![]() |
[QUOTE=petrw1;540772][URL]https://download.mersenne.ca/CUDAPm1/[/URL]
Can anyone tell me which one will work at colab?[/QUOTE] Gpuowl P-1 works on Colab, all 4 gpu models, with differing -maxAlloc values advisable. In my attempts, CUDAPm1 did not work. [url]https://www.mersenneforum.org/showthread.php?t=24839[/url] If you get CUDAPm1 to work, please let me know how. |
[QUOTE=Uncwilly;540748]Anyone else think that Colab and the rest of google and amazon, M$, etc should through all their spare cycles at folding@home.[/QUOTE]
Nah, I'm having fun playing with / abusing a few of those cycles... |
Can someone explain this and help me out...
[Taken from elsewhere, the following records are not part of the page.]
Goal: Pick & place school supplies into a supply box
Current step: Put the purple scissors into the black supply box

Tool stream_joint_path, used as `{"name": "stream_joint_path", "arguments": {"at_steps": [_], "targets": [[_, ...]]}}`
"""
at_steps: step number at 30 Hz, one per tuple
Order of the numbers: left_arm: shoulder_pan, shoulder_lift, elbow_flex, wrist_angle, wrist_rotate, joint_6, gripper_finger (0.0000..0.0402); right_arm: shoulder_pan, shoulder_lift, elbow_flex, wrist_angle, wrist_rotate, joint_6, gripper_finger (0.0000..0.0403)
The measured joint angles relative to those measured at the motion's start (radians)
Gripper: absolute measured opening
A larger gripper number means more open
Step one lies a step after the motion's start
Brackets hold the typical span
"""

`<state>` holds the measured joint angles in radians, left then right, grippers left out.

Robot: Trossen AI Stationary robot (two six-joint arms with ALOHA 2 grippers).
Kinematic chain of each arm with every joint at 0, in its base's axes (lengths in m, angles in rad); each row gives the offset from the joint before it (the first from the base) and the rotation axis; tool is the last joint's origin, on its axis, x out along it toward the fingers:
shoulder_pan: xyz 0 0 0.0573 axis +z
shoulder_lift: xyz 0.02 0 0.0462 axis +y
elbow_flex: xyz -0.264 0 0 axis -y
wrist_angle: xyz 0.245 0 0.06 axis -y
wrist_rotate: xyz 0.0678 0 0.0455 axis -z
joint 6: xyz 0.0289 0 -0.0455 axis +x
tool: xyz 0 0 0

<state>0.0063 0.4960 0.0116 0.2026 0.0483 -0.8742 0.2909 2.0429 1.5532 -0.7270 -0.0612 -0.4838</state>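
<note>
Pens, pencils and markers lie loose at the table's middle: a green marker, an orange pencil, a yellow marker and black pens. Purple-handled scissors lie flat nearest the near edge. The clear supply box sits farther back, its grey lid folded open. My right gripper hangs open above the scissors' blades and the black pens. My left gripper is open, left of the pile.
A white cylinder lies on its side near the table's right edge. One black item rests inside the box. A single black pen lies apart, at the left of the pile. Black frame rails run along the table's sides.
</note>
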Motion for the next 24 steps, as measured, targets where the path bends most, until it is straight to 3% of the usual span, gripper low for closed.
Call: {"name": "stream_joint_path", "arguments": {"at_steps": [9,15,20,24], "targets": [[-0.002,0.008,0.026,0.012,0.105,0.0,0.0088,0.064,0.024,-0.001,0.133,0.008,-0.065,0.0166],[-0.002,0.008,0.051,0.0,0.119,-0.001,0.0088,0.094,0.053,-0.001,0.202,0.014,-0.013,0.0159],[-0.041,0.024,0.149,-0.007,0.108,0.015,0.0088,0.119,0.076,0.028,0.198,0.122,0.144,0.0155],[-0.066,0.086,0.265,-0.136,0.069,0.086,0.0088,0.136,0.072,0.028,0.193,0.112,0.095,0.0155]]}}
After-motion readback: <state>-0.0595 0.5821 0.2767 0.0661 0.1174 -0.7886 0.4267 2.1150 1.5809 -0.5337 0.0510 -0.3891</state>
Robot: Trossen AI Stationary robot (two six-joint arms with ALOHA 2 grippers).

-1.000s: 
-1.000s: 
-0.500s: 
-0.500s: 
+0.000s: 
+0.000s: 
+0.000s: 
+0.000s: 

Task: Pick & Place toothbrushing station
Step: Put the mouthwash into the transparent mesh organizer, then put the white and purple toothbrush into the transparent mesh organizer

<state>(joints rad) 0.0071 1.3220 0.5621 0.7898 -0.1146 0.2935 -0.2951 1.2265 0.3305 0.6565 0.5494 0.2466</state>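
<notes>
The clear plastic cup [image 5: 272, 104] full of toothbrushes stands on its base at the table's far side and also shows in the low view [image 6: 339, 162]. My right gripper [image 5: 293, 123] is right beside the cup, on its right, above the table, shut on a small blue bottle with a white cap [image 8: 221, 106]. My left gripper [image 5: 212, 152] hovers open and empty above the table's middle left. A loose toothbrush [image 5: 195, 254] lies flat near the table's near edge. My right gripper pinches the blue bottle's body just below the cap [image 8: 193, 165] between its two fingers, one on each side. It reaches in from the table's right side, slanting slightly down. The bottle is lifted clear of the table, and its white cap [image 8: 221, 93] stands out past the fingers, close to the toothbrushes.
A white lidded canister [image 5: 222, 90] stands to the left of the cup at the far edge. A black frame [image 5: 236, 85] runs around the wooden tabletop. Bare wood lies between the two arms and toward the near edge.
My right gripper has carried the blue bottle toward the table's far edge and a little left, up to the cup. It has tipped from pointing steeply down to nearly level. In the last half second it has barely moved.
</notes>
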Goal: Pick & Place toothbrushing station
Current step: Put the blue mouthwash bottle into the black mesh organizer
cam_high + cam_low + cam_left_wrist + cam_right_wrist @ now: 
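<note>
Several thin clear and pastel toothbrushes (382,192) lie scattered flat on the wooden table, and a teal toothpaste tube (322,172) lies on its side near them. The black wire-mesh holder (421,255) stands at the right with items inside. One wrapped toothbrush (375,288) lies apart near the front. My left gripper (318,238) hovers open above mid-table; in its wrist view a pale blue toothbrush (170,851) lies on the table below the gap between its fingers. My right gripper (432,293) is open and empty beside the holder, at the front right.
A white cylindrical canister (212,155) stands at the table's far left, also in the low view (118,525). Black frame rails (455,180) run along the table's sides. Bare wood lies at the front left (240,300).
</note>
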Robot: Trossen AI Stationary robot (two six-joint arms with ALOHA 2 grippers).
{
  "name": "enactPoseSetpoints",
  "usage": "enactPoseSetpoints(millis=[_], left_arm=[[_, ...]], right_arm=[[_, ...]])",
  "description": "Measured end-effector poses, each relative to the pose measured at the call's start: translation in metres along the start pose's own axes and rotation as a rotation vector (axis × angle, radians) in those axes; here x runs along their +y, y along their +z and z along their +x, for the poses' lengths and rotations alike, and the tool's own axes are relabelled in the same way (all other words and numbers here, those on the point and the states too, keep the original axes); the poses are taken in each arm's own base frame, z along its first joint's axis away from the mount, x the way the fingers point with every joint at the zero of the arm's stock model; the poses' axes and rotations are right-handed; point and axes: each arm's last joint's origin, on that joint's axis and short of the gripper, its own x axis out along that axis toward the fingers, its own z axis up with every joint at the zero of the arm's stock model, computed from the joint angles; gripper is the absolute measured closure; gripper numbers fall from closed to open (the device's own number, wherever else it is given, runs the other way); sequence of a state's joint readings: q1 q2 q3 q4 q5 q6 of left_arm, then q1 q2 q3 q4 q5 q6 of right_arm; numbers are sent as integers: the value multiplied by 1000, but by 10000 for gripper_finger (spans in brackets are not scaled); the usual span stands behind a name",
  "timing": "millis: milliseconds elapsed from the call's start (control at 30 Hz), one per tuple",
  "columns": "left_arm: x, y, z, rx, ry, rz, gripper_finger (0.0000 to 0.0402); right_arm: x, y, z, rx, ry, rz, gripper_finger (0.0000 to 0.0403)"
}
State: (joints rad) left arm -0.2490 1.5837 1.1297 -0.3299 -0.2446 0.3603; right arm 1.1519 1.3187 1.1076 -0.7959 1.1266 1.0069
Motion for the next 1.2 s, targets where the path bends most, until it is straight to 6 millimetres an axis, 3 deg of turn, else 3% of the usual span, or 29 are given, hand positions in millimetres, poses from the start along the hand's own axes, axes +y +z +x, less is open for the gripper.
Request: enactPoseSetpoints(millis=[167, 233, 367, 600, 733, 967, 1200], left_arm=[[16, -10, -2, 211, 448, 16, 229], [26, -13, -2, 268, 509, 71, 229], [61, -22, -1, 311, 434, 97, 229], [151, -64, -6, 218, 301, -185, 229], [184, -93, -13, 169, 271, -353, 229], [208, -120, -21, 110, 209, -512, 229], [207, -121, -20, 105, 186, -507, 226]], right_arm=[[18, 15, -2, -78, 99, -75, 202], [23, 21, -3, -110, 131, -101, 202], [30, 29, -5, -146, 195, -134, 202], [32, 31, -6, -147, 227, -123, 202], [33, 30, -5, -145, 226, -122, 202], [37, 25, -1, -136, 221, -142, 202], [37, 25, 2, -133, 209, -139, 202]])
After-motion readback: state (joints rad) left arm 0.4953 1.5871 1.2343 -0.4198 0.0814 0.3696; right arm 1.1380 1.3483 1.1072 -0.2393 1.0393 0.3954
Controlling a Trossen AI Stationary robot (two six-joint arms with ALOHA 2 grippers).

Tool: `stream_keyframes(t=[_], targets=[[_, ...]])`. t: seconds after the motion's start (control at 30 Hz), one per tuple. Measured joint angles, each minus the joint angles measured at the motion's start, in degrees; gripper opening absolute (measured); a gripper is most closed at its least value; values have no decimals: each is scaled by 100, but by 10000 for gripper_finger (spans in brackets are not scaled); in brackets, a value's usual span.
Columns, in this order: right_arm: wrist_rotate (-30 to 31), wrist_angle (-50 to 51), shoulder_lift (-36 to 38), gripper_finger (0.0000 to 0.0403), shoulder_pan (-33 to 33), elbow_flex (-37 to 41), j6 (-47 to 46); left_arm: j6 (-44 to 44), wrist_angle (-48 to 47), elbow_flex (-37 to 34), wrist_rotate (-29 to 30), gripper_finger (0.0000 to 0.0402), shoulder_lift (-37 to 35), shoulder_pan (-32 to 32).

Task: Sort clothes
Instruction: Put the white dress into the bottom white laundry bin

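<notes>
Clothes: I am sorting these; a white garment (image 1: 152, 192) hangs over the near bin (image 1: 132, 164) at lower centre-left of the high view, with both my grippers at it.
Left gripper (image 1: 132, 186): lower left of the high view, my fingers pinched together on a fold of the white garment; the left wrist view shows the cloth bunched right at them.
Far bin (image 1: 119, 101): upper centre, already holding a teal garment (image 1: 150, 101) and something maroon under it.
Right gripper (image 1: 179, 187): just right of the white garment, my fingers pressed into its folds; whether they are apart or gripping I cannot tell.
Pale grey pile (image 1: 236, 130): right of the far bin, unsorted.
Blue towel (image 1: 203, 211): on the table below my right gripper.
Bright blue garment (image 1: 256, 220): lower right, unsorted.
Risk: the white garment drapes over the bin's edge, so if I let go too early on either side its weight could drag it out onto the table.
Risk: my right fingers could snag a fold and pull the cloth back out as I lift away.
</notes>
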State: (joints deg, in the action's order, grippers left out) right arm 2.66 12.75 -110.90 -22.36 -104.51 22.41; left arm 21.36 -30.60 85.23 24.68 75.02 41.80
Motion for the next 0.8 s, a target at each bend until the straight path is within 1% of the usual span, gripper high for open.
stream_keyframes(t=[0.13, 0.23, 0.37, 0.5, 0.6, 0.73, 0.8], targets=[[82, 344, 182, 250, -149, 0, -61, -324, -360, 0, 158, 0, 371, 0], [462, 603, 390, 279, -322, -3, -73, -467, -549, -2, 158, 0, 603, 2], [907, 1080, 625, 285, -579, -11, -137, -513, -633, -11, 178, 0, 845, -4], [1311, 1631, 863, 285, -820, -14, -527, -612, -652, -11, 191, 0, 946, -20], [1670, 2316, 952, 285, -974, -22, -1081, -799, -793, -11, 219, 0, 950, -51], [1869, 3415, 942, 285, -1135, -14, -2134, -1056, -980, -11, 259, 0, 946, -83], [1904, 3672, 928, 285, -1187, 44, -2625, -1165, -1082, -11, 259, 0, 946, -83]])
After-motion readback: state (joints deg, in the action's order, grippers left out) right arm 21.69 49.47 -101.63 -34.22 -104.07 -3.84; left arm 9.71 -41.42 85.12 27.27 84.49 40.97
I can't see, and therefore, can't execute in colab, the files I uploaded (i.e. gpuowl.exe)from my Desktop (that I saved from mersenneforum).
"My Drive" that I see in a Browser is different than "My Drive" in colab. Thx [QUOTE=petrw1;540084]If I go to Google Drive and open directory My Drive. It shows up on the URL bar as: [url]https://drive.google.com/drive/my-drive[/url] In the folder list as: My Drive My Drive contains gpuowl.exe. It has subfolders of - Colab Notebooks with a file with the source code for each Notebook session I am running and Copy of gpuowl.exe - ColabWork (A new folder I created) with another copy of gpuowl.exe HOWEVER in my Python window when I run this code: [CODE]import os.path from google.colab import drive if not os.path.exists('/content/drive/My Drive'): drive.mount('/content/drive') %cd '/content/drive/My Drive' for x in os.listdir('.'): print (x)[/CODE] I see only these 2 directories: [CODE]/content/drive/My Drive cudapm1 gpuowl[/CODE] These were created form WorkBooks I ran recently to install cudaPm1 and GpuOwl.[/QUOTE] It does NOT see gpuowl.exe; nor does it see my ColabWork directory that I set up. |
[QUOTE=petrw1;540898]I can't see, and therefore, can't execute in colab, the files I uploaded (i.e. gpuowl.exe)from my Desktop (that I saved from mersenneforum).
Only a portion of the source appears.